What happens when a class of people get used to embodying their power in stone? They become insensitive like stone. Let us take Henri Bergson’s help to understand this somewhat. In Creative Evolution (1905), he argues that human nature has an instinctive preference for the solid, as against the liquid and the aery, which are more akin to the life principle. That is because the solid is susceptible to human control. Rock is harder in comparison to water or air; but it is a lot easier to embody man’s will and pride in stone than it is in water or air. Stone is death; soul is life. Theocracy, being a scheme of things centred on priestly hegemony, has a natural preference for stone over soul, worldly power over humane ideals. In a theocracy, a place of worship is at once a palace and a prison for God.

What undermined theocracy all over the world was the rise of freedom of thought and the broad-basing of knowledge; in one word, Enlightenment. Nothing rattles priestly hegemony more decisively than the enlightenment of the people. Small wonder, theocracies suppress free-thinking as heresy, and align themselves with agents of regression. What should concern us as citizens of a democratic Republic is the devastation that our intellectual culture is bound to suffer, if the charioteers of theocracy are allowed to have their way.  

Consider the ‘development’ being commended to us and ask, isn’t it illogical that this fanfare co-exists with unprecedented hostility to liberal intellectual culture, marked by freedom of choice and expression? We have never before been as intolerant of free-thinking as we are today. All over the world, nations progressed only through free thinking and an unregimented flow of knowledge. Theocracy and development are mutually exclusive.

It is inevitable, therefore, that the popularisation of modern education is strongly distrusted in a theocratic state, of which Malala of Pakistan is a familiar illustration. Centres of liberal education are bound to come under disfavour. The tower of development under construction today is a materialistic project, to which the resources of the heart and soul are deemed superfluous.
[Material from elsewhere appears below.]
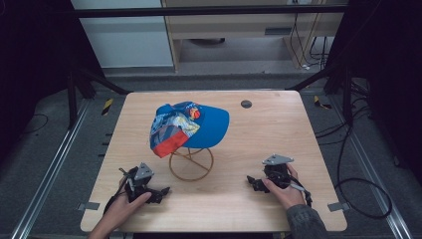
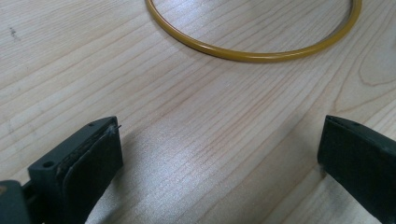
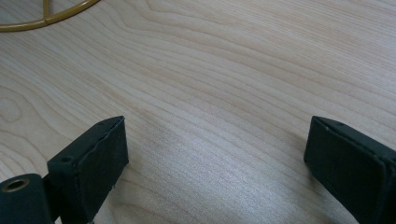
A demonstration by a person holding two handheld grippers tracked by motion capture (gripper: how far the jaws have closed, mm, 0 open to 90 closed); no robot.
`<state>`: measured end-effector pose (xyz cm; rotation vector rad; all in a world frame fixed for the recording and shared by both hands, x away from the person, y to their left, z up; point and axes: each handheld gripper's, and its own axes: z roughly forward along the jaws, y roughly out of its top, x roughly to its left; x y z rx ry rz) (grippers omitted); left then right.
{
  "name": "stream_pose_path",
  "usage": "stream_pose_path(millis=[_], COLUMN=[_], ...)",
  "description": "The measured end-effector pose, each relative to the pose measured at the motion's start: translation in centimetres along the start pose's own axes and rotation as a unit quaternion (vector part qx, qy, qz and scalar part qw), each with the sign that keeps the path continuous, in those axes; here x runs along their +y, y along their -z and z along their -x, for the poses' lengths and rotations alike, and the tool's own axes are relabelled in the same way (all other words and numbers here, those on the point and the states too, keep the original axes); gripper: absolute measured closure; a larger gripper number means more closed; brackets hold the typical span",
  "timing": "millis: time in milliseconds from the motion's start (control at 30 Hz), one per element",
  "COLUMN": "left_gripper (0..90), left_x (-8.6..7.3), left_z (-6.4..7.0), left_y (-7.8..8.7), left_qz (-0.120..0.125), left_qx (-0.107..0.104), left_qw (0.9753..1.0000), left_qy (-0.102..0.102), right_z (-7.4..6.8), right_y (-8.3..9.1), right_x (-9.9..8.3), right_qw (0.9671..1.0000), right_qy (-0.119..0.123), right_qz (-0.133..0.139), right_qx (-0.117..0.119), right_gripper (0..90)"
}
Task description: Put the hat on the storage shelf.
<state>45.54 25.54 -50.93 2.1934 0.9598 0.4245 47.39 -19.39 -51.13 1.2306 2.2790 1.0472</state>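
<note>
Blue patterned fabric cap [image 1: 189, 127] hides top of yellow wire stand [image 1: 191, 164]; stand's ring [image 2: 252, 51] cropped by frame edge.

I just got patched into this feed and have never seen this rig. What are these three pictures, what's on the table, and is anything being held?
There is no robot arm here: a person holds a hand-held gripper in each hand, the left one and the right one, both low over a wooden table. The high view looks down from above the person's side. The other two pictures come from cameras riding on each gripper, looking along its two black jaws. In both, the jaws stand wide apart with bare wood between them, so nothing is held. On the table a blue cap sits on a yellow wire stand, whose ring base shows at the top of the left gripper view. A small dark disc lies near the far edge.
</note>
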Motion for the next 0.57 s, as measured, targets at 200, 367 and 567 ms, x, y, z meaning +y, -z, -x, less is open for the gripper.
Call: stream_pose_path(millis=[200,367,567], left_gripper=[0.0,0.0,0.0], left_x=[0.0,0.0,0.0], left_z=[0.0,0.0,0.0], left_y=[0.0,0.0,0.0], left_qz=[0.0,0.0,0.0], left_qx=[0.0,0.0,0.001], left_qw=[1.0,1.0,1.0], left_qy=[0.0,0.0,0.0], right_z=[-0.3,-0.6,-1.1], right_y=[0.0,0.1,0.5], right_x=[0.0,-0.2,-0.6], right_qw=[0.9999,0.9996,0.9996], right_qy=[0.009,0.021,0.012], right_qz=[-0.005,-0.009,-0.009], right_qx=[-0.006,-0.016,-0.022], right_gripper=[6.4,6.0,6.0])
The history of the economic progress of the West tells a different story, though. Printing, not extravagant enterprises in steel and stone, says Alvin Toffler in Future Shock (1970), has been its driving force. Prior to 1500 AD, Europe was producing 1000 books per year. By 1950, it shot up to 1,20,000 titles a year. The output of scientific and technical literature in the US alone touched, by mid-1960s, 60,000,000 pages a year. Small wonder, America rules the world.

All that we do, to cover up our intellectual poverty, is to tom-tom ‘make in India’ which, de-constructed aright, means that we have little of our own to bank on. We want wealth without the intellectual under-pinning it demands. Regression to theocracy may camouflage this bankruptcy; but it will degrade us into a colony for the enterprises and interests of the purveyors of technical and scientific development.